### What needs to be done
Which lines in the records below contain the word "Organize"? Copy each one.

Stored entries
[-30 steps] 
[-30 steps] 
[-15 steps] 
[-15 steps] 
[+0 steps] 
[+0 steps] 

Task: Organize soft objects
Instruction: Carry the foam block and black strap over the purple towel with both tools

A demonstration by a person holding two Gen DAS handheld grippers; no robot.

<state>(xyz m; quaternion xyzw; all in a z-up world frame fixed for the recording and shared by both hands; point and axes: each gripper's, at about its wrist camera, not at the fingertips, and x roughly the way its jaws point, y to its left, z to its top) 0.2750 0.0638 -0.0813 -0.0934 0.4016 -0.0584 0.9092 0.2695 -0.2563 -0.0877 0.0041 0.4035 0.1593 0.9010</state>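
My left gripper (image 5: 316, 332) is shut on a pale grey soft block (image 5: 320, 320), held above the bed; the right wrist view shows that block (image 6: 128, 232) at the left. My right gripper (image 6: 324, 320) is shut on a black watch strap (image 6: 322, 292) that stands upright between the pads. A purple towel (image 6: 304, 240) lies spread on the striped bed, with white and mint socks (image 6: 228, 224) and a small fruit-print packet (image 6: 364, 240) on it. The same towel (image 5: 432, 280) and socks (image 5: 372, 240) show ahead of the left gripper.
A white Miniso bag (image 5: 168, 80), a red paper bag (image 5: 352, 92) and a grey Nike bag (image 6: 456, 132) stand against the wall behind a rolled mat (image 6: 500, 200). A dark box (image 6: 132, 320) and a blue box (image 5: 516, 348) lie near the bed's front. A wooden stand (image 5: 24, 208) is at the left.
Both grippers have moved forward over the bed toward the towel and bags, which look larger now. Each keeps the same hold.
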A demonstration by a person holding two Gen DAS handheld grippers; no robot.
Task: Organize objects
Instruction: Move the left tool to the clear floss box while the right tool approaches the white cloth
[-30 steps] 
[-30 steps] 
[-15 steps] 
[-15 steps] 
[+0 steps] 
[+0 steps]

### Task solution
Task: Organize soft objects
Task: Organize objects

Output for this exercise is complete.